In the worst case, the S&P 500 trades lower.

Any activity below the $4,153.25 HVNode puts into play the $4,117.75 MCPOC. Initiative trade beyond the MCPOC could reach as low as the $4,073.00 VPOC and $4,040.75 HVNode, or lower.

Click here to load today’s key levels into the web-based TradingView charting platform. Note that all levels are derived using the 65-minute timeframe. New links are produced, daily.
Graphic: 65-minute profile chart of the Micro E-mini S&P 500 Futures.

Considerations: Responsiveness near key-technical areas (that are discernable visually on a chart), suggests technically-driven traders with short time horizons are very active. 

Such traders often lack the wherewithal to defend retests and, additionally, the type of trade may be indicative of the other time frame participants waiting for more information to initiate trades.

Definitions

Volume Areas: A structurally sound market will build on areas of high volume (HVNodes). Should the market trend for long periods of time, it will lack sound structure, identified as low volume areas (LVNodes). LVNodes denote directional conviction and ought to offer support on any test. 

If participants were to auction and find acceptance into areas of prior low volume (LVNodes), then future discovery ought to be volatile and quick as participants look to HVNodes for favorable entry or exit.

POCs: POCs are valuable as they denote areas where two-sided trade was most prevalent in a prior day session. Participants will respond to future tests of value as they offer favorable entry and exit.

MCPOCs: POCs are valuable as they denote areas where two-sided trade was most prevalent over numerous day sessions. Participants will respond to future tests of value as they offer favorable entry and exit.

Volume-Weighted Average Prices (VWAPs): A metric highly regarded by chief investment officers, among other participants, for quality of trade. Additionally, liquidity algorithms are benchmarked and programmed to buy and sell around VWAPs.

About

After years of self-education, strategy development, mentorship, and trial-and-error, Renato Leonard Capelj began trading full-time and founded Physik Invest to detail his methods, research, and performance in the markets.

Capelj also develops insights around impactful options market dynamics at SpotGamma and is a Benzinga reporter.

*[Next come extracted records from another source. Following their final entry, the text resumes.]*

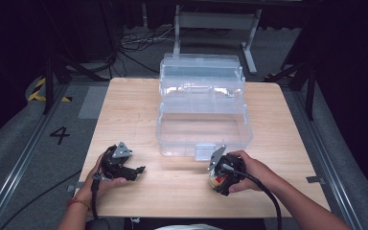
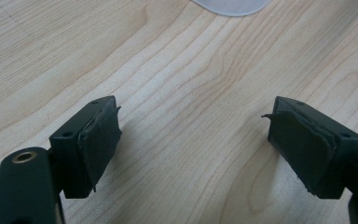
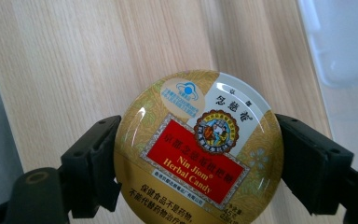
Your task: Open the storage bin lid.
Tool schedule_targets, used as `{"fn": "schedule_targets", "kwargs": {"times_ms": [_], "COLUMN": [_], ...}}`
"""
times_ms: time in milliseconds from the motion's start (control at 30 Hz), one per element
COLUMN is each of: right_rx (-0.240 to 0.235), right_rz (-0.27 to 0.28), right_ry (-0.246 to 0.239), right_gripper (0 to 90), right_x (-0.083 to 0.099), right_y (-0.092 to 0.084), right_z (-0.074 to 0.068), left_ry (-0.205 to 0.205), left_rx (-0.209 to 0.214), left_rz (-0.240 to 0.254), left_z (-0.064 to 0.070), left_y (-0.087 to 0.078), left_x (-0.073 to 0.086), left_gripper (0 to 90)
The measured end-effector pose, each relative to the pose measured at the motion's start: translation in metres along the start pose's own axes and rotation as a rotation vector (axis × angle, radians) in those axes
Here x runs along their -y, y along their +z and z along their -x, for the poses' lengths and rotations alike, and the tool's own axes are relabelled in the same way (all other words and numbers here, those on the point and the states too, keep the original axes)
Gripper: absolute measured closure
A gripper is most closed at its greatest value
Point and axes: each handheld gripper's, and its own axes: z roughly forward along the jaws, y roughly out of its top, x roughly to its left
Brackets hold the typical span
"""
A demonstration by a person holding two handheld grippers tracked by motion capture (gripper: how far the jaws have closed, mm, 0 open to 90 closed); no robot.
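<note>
Gold and round, the candy tin (image 3: 198, 151) sits clamped by its rim in my right tongs (image 3: 198, 158), just above the desk (image 1: 172, 191) near the front of the clear plastic box (image 1: 203, 129). My left tongs (image 2: 193, 140) rest wide apart over bare wood, holding nothing.

The tin (image 3: 198, 149) has a red label reading "Nin Jiom Herbal Candy" beside Chinese characters; the floor (image 1: 38, 158) bears a "4" (image 1: 59, 134).
</note>
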Motion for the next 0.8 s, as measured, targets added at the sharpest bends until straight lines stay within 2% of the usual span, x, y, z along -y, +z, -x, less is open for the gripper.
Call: {"fn": "schedule_targets", "kwargs": {"times_ms": [33,167,200,367,600,700,733,800], "right_rx": [0.002,0.009,0.011,0.018,0.043,0.035,0.041,0.043], "right_rz": [-0.007,-0.008,-0.013,-0.003,0.005,0.002,0.004,0.003], "right_ry": [-0.018,-0.007,-0.032,-0.031,-0.006,-0.023,-0.011,-0.019], "right_gripper": [20.2,20.2,20.2,20.2,20.3,20.3,20.3,20.3], "right_x": [0.002,0.006,0.010,0.015,0.023,0.026,0.028,0.029], "right_y": [-0.001,-0.006,-0.010,-0.017,-0.030,-0.035,-0.040,-0.043], "right_z": [0.002,0.002,0.002,0.000,0.006,0.008,0.009,0.010], "left_ry": [0.000,0.002,0.001,0.001,0.002,0.002,0.002,0.002], "left_rx": [0.000,0.002,0.002,0.002,0.001,0.002,0.001,0.002], "left_rz": [0.000,0.000,0.000,0.000,0.000,0.000,0.000,0.000], "left_z": [0.000,0.000,0.000,0.000,0.000,0.000,0.000,0.000], "left_y": [0.000,0.000,0.000,0.000,0.000,0.000,0.000,0.000], "left_x": [0.000,0.000,0.000,0.000,0.000,0.000,0.000,0.000], "left_gripper": [17.1,17.1,17.1,17.1,17.1,17.1,17.1,17.1]}}
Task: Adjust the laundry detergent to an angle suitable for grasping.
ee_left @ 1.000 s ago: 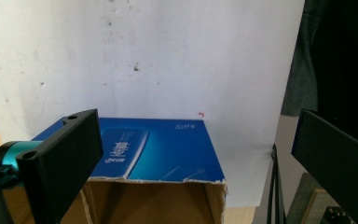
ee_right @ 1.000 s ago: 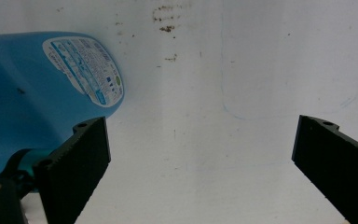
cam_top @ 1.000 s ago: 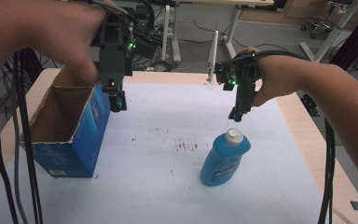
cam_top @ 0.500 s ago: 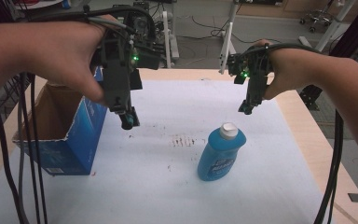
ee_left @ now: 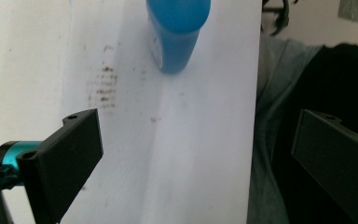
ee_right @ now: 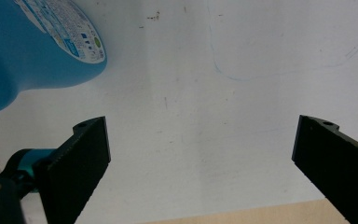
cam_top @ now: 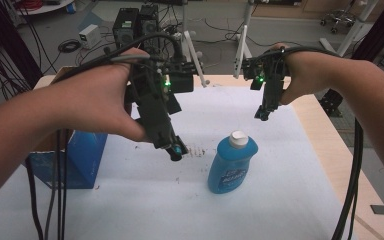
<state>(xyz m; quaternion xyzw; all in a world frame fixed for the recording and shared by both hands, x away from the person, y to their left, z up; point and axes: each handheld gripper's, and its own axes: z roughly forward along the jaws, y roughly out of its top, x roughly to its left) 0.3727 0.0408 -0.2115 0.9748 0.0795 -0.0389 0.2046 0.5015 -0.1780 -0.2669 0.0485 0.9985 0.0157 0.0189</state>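
On the white sheet covering the table (cam_top: 280, 200) we see a blue plastic bottle with a white cap (cam_top: 231, 162) standing upright, near the middle and a little toward our right. Our left gripper (cam_top: 176, 151) hangs over the sheet just to the left of the bottle, near a patch of small brown marks (cam_top: 196, 149), touching nothing; in the left gripper view its jaws stand wide apart with bare sheet between them, and the bottle (ee_left: 177, 32) sits ahead of them. Our right gripper (cam_top: 261, 116) hovers above and behind the bottle, well clear of the cap; in the right gripper view its jaws are also spread wide and empty, the bottle (ee_right: 32, 51) lying off to one side. At the table's left edge sits a blue cardboard box (cam_top: 82, 160), partly hidden by our left forearm.
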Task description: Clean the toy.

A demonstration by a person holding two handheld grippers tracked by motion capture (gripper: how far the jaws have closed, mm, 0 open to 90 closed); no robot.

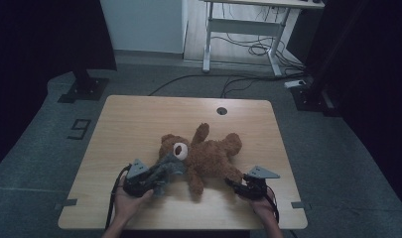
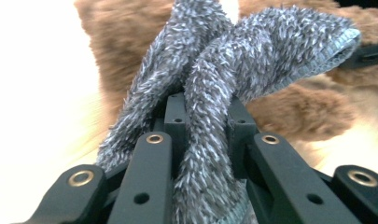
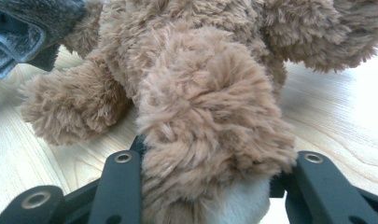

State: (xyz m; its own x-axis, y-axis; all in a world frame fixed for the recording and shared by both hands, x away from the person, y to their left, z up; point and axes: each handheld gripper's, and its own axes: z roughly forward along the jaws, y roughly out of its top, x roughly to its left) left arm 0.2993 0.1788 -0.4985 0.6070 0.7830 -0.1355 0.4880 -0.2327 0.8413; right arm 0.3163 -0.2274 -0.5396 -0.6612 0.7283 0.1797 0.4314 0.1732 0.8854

Some of his works include conversations with ARK Invest’s Catherine Wood, investors Kevin O’Leary and John Chambers, FTX’s Sam Bankman-Fried, ex-Bridgewater Associate Andy Constan, Kai Volatility’s Cem Karsan, The Ambrus Group’s Kris Sidial, among many others.

Disclaimer

In no way should the materials herein be construed as advice. Derivatives carry a substantial risk of loss. All content is for informational purposes only.